**Exercise instructions**
Nothing outside the stretch is wanted. Repeat exactly the lines of the listing below from the one that contains "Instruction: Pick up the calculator" through the one that contains "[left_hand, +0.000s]", both ends included.

**Material for this task**
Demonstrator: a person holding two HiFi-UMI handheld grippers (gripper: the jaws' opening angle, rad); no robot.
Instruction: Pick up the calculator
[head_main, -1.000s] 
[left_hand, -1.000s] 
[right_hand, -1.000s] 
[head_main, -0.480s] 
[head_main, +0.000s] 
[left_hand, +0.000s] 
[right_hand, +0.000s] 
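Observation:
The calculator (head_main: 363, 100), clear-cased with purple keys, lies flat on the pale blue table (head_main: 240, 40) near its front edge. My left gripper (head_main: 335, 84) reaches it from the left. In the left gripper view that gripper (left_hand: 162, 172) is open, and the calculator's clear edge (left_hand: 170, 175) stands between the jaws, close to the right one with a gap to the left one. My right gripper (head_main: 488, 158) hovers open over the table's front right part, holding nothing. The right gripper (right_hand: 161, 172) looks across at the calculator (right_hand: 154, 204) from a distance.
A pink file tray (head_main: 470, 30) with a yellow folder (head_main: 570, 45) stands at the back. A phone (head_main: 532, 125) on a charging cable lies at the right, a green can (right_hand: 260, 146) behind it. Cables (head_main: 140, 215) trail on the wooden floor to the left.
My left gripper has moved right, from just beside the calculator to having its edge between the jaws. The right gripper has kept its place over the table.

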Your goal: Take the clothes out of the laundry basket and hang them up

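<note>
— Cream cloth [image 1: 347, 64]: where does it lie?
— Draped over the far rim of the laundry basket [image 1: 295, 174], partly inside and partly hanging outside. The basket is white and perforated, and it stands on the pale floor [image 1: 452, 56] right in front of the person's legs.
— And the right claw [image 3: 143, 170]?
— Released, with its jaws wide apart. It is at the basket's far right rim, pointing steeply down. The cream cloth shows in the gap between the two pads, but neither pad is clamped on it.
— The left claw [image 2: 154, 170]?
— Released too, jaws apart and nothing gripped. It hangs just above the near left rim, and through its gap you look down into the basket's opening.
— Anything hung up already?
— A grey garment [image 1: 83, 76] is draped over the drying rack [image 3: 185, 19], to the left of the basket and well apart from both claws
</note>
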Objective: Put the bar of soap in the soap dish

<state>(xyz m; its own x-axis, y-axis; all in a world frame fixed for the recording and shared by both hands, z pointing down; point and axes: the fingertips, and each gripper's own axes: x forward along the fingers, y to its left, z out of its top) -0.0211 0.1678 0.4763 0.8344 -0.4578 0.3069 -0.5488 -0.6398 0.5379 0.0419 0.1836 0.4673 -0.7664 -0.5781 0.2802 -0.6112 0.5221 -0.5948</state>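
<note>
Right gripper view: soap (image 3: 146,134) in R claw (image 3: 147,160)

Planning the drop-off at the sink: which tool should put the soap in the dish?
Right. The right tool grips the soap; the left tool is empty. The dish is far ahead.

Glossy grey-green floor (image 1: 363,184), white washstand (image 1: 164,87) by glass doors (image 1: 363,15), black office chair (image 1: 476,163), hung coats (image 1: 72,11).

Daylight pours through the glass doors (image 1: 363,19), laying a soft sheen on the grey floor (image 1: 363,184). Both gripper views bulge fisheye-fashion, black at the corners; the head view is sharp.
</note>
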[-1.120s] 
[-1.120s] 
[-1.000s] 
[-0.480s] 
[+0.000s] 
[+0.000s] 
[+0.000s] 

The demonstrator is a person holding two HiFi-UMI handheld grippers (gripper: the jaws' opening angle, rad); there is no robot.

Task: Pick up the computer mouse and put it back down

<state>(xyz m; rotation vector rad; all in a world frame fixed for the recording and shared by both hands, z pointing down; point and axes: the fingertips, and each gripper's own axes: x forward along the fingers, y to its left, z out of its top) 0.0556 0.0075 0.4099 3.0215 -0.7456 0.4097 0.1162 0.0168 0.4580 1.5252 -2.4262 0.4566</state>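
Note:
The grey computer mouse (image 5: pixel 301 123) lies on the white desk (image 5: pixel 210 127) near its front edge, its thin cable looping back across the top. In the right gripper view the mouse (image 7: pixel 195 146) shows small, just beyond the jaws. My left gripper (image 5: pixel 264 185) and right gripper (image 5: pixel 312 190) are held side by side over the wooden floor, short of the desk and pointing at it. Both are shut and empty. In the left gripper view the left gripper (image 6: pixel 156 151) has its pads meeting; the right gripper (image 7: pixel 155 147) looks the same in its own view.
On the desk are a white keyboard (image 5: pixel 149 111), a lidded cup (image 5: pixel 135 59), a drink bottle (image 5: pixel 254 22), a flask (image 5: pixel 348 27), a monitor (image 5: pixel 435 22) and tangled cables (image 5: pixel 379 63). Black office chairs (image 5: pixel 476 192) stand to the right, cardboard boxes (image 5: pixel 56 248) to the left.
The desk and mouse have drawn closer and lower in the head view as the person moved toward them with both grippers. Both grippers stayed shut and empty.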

**Reply**
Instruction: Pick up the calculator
[head_main, -1.000s] 
[left_hand, -1.000s] 
[right_hand, -1.000s] 
[head_main, -0.480s] 
[head_main, +0.000s] 
[left_hand, +0.000s] 

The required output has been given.